Glacier Peak Climb and Skills Clinic



  • June 10 - 15, 2024
  • June 24 - 29, 2024
  • Aug 19 - 24, 2024



  • June 09 - 14, 2025
  • June 23 - 28, 2025
  • Aug 18 - 23, 2025


It is also possible to set-up this as a private program. Please inquire with the Cascade Programs Coordinator for more information.

It is also possible to set-up private programs for the Frostbite Ridge, a more advanced level route.

Variations throughout the season...

While all of these courses run during what we consider the "summer season," there is a large amount of variability in the weather and conditions that a climber could experience throughout this time. We recognize that most of our participants sign up for our programs weeks or months in advance, and although we can never be fully certain of what we'll encounter in the mountains that far out, you can click here for a description of what can typically be expected throughout the summer as well as a guide on picking the timeframe that is best for you.

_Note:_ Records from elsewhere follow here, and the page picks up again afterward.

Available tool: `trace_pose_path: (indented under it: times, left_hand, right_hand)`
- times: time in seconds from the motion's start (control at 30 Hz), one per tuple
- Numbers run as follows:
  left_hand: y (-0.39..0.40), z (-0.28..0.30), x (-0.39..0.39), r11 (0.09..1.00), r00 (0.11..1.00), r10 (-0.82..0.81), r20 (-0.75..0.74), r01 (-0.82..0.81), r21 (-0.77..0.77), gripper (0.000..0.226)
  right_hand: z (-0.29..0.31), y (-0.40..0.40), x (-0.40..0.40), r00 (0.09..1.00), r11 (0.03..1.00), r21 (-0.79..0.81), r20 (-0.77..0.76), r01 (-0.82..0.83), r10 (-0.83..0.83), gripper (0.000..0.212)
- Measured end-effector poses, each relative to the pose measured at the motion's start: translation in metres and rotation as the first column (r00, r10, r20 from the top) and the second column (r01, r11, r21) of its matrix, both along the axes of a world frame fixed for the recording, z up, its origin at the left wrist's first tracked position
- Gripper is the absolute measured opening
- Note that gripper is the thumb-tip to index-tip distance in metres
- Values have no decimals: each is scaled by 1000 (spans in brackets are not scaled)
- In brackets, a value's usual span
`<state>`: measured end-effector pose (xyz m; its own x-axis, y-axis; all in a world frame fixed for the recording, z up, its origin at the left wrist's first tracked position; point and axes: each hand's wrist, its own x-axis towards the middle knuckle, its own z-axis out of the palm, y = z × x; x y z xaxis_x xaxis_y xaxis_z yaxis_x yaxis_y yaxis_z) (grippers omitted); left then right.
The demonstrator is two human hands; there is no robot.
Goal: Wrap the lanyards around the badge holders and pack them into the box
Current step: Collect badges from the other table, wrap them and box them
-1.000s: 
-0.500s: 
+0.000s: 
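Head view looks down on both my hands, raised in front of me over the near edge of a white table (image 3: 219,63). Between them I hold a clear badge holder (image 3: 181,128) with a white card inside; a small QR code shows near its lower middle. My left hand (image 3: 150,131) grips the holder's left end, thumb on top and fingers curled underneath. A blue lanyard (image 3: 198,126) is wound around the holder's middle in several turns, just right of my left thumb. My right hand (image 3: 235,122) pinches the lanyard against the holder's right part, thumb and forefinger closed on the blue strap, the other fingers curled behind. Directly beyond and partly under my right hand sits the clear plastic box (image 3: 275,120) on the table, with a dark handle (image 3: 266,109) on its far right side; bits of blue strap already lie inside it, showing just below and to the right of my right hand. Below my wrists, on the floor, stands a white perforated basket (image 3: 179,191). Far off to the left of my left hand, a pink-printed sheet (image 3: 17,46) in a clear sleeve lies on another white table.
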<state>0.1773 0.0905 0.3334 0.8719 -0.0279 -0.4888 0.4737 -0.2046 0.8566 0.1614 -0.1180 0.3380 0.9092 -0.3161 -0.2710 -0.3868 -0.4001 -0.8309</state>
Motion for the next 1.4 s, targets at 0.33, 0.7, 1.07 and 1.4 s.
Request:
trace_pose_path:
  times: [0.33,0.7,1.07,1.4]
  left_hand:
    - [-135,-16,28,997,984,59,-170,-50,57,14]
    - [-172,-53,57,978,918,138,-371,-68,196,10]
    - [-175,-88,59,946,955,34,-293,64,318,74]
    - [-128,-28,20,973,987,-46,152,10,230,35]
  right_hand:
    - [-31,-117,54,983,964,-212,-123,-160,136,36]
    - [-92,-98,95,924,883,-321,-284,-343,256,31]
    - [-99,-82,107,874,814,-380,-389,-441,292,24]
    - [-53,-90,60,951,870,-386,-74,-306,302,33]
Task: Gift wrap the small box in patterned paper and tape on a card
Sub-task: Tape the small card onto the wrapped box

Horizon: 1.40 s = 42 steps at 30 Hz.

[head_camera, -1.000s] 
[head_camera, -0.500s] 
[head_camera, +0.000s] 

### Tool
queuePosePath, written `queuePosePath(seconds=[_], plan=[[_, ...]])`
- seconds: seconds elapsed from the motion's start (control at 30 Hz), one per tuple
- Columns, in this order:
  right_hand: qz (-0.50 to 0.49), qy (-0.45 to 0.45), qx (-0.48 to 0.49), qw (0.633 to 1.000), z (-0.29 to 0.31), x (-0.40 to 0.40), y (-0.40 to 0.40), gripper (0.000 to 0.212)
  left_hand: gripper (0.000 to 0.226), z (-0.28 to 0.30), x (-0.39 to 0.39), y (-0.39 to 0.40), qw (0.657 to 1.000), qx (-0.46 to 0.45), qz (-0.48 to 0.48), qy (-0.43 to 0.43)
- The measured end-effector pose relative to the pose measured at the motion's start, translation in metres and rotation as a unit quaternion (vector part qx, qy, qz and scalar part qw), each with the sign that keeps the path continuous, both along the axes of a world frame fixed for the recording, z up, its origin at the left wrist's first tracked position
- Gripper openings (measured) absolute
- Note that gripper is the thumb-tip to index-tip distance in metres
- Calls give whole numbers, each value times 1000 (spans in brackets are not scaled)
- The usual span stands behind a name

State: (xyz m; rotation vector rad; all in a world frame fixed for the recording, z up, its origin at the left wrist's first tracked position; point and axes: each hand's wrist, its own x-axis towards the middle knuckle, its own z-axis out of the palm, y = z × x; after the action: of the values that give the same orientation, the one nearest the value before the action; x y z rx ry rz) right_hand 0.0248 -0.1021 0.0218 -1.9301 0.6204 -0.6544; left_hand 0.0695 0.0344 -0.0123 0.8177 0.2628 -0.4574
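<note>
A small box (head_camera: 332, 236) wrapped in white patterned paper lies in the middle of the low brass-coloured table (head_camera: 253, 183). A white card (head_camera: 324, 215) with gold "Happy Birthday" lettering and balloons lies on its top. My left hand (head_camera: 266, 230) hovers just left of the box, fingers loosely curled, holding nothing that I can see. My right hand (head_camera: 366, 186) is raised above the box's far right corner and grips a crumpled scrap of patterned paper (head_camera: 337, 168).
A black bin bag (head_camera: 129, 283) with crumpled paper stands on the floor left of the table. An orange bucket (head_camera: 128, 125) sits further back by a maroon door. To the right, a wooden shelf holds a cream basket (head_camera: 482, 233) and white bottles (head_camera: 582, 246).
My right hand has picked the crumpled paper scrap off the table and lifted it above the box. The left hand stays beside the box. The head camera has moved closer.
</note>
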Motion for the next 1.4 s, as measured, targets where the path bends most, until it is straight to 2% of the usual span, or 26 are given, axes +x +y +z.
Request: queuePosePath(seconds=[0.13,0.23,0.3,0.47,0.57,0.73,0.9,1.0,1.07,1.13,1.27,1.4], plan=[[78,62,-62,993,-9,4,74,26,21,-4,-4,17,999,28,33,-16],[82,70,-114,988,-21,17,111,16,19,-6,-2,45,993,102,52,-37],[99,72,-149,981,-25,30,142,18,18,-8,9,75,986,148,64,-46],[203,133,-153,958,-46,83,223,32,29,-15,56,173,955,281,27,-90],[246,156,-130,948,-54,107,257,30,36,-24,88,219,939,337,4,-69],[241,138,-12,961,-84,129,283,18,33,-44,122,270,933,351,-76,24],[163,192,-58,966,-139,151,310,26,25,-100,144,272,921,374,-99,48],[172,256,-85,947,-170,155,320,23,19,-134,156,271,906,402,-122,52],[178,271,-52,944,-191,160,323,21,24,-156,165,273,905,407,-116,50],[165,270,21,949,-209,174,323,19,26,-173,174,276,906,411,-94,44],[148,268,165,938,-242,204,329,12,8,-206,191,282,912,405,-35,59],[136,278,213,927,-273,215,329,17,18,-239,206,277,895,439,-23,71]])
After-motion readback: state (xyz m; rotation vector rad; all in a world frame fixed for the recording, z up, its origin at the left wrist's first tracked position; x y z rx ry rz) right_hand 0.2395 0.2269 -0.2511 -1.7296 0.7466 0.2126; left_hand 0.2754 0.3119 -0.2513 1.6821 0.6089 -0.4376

Glacier Peak Climb and Skills Clinic



Participants should have backpacking experience and an excellent level of physical fitness. Glacier Peak is a true backcountry peak, and we will need to cover a lot of terrain in order to get into position to study mountaineering skills and to make a summit attempt.

If you don't have backpacking experience, it is possible to take AAI's 2-day Backpacking and Wilderness Skills program prior to the start of the Glacier Peak Skills and Climb.


The content of this program is very similar to that of an Alpinism I: Introduction to Mountaineering program. The difference between this program and the Alpinism I program is that this program does not have an introduction to rock climbing day built in and does not cover steep ice climbing. This is the perfect program for an individual who is looking to transition from backpacking to introductory level mountaineering.

Those who have completed an Alpinism I course and are not interested in rock climbing, may find this course to be an excellent follow-up and review.